Le regard de la cinéaste connait dans Huahua’s dazzling world and its myriad temptations une inflexion vers le singulier et l’intime, alors qu’il s’attarde ici sur une des performeuses rencontrées lors du premier tournage à Xiongan. On y découvre l’envers cru de l’univers de la star locale du livestreaming Huahua, repeint sur Internet de couleurs riantes grâce à des effets numériques franchement psychédéliques. Pendant 82 minutes, nous suivons le quotidien surréaliste de la sympathique dame d’âge mûr, qui a à sa charge sa fille, ses deux petits-enfants et son mari bon à rien, alors qu’elle investit les moyens technologiques à sa disposition pour subvenir aux besoins de toute la tribu.
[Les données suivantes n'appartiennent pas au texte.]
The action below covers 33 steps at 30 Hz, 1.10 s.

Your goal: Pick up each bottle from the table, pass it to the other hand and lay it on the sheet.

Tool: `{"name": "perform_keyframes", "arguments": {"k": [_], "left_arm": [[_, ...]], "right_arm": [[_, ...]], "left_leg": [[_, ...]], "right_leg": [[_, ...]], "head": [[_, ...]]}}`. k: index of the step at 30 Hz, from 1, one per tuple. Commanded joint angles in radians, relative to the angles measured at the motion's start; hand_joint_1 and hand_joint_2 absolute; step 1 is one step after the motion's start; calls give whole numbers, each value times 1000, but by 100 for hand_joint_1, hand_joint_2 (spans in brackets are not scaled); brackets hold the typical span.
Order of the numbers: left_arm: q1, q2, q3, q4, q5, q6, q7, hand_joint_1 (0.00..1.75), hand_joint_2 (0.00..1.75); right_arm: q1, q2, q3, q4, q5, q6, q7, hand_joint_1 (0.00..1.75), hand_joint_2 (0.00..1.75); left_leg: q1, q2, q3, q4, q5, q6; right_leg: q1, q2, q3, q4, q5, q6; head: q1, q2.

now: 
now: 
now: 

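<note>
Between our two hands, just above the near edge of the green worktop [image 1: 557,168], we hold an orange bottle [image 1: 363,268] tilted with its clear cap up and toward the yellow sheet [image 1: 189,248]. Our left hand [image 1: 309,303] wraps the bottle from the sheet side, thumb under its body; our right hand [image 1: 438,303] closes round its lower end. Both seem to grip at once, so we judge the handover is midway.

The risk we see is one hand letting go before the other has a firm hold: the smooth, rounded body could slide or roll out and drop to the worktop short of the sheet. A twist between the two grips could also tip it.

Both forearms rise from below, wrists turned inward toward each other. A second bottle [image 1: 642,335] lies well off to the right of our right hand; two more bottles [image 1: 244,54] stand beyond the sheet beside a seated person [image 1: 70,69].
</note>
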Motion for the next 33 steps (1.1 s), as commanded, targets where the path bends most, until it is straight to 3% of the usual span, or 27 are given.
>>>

Récoltant les likes de fans qui s’émerveillent de son déhanchement, de ses vociférations et des produits bon marché dont elle fait la publicité, elle hustle du matin au soir. Dans un mélange de résignation et de gaieté fataliste, elle est occupée tantôt à cuisiner des dumplings dans une cuisine blafarde, tantôt à gueuler devant un magasin de fruits et légumes, tantôt à échanger avec ses followers. Ce n’est pas sa force de travail qu’elle vend, mais la transposition numérique de la substance même de son existence : « I’m busy all day and I don’t even know what I’m doing ». Cette réflexion, entre lucidité désarmante et aveuglement, n’est pas sans faire échos à la manière dont chacun sent son quotidien exponentiellement virtualisé et vampirisé par l’économie de l’attention.
On laisse doucement cette image, reflet offert par le miroir grossissant tendu par le film, se poser en nous, augmenter l’acuité du regard et semer les germes de nouvelles intuitions, dans la transition vers le deuxième acte de cette soirée. Répondant à l’invitation chaleureuse des organisatrices de l’événement, l’assistance du Cinéma Moderne se dirige vers l’espace communautaire Ursa (fondé par Martha Wainwright en 2020), quartier général du festival, où fattouch, kafta et autres délicatesses libanaises nous sont servies par le bien connu comptoir libanais Trip de bouffe. Après quelques discours aussi brefs qu’empreints d’une conviction passionnée de la part des organisatrices, et après les deux performances de danse (You can feel it in your teeth, chorégraphié par Rena Eyamie, également performé par elle accompagné par Wendy Hough, puis Something tells me it’s not a Holliday inn, chorégraphié par Laura Borello Bellemare et performé par elle ainsi que Marianne Mercier-Dulac et Li Kouri à la musique originale), toute la place requise est remise à la musique (suave et groovy DJ set de Wasa bibi) et aux conversations autour du film. Tous les éléments en place, donc, pour donner lieu à un embrasement des corps et des esprits, et mettre l'eau à la bouche pour la suite du festival…
Merci à toute l’organisation du Fifeq, du Cinéma Moderne et du Ursa. On attend avec impatience l’édition 2024.